* Description of the task: Your response must be made up of each line in the data below that contains the string "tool".

BEGIN

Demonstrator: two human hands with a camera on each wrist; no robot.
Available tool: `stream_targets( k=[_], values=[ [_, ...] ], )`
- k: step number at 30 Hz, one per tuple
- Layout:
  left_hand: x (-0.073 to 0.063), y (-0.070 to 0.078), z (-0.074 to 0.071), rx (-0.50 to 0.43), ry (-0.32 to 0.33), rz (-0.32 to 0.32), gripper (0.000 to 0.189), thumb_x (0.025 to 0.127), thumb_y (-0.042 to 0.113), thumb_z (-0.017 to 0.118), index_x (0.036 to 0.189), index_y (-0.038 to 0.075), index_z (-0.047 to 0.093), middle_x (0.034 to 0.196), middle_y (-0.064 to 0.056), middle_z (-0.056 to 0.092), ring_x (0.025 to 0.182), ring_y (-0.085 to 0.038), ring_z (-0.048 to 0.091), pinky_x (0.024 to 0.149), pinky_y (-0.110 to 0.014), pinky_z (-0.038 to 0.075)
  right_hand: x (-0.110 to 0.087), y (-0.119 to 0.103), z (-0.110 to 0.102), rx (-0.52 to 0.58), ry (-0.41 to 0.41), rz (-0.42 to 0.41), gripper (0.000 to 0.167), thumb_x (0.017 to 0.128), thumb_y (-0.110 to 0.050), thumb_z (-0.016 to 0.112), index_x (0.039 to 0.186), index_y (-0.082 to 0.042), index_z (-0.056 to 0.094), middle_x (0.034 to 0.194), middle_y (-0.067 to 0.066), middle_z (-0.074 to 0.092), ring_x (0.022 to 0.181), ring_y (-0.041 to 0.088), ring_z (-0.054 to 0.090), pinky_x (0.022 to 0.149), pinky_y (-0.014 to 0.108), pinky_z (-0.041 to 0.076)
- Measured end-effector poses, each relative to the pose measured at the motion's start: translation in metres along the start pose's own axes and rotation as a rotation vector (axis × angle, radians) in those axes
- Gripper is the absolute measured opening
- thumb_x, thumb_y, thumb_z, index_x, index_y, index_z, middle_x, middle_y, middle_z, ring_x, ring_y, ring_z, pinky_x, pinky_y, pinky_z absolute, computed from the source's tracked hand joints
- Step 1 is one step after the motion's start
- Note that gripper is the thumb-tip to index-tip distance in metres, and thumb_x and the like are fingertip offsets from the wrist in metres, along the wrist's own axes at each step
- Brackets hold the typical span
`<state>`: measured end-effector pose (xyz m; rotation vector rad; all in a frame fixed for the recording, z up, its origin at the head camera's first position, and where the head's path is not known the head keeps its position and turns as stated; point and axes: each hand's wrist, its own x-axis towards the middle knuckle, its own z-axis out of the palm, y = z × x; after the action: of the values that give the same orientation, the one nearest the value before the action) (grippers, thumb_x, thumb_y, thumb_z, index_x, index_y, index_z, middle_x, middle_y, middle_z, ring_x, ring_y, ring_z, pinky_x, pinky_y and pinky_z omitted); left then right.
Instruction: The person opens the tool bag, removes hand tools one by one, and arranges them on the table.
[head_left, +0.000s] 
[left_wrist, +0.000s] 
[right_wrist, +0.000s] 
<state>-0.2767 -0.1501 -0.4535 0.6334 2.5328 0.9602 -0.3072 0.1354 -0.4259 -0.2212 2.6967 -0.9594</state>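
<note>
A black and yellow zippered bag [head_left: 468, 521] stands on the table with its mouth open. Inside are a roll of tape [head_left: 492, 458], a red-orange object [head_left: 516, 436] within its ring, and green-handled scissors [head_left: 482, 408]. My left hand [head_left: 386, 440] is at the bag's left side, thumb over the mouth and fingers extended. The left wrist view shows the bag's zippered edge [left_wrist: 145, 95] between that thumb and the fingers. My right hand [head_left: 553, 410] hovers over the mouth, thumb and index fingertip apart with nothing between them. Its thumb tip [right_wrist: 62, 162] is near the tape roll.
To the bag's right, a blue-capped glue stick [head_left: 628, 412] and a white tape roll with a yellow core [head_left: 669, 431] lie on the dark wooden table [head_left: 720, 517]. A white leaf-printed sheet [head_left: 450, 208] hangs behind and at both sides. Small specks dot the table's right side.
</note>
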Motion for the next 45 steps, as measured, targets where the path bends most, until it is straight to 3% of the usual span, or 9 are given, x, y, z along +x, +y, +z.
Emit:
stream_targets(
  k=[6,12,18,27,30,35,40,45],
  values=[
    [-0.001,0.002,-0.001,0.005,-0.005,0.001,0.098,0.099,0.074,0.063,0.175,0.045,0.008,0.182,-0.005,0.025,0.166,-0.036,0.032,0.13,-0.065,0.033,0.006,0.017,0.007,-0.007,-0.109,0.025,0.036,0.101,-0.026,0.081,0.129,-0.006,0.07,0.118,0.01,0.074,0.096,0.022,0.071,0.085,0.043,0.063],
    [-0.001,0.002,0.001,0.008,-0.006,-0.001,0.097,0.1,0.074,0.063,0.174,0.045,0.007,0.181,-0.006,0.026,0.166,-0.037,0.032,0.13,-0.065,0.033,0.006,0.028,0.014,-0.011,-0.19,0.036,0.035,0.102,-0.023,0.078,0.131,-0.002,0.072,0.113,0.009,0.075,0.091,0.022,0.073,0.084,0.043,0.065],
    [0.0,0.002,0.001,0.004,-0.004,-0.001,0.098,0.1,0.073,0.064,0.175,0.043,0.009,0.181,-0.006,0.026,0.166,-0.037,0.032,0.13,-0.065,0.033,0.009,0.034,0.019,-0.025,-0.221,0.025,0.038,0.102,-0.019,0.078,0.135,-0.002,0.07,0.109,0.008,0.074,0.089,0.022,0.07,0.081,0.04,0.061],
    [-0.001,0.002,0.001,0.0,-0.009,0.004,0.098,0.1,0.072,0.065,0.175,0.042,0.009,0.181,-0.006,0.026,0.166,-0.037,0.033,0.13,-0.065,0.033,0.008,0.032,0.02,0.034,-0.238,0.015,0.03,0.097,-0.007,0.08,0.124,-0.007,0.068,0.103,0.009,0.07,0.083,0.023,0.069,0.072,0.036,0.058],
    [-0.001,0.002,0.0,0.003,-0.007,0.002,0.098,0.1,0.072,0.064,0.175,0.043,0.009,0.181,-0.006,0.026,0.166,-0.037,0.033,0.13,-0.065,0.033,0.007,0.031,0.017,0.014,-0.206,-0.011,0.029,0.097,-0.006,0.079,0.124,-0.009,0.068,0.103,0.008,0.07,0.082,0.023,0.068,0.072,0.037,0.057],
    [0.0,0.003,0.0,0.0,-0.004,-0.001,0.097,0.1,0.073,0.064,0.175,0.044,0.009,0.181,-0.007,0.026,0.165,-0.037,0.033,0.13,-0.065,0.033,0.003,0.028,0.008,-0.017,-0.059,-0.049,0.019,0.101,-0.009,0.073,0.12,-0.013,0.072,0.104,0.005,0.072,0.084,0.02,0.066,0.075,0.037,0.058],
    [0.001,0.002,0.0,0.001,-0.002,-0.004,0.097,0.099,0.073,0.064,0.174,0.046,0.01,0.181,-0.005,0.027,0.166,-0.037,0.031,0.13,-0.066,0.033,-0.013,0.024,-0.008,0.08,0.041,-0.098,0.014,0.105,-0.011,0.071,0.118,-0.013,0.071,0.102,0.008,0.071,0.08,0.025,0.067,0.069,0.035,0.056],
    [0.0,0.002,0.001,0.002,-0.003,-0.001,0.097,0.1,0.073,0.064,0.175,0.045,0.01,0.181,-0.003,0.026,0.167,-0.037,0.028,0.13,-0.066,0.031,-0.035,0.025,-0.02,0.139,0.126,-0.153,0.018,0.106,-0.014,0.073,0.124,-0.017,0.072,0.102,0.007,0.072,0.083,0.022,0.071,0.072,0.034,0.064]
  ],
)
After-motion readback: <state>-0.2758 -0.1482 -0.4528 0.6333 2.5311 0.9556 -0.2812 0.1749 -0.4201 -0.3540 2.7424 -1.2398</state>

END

* Answer to this problem:
Available tool: `stream_targets( k=[_], values=[ [_, ...] ], )`
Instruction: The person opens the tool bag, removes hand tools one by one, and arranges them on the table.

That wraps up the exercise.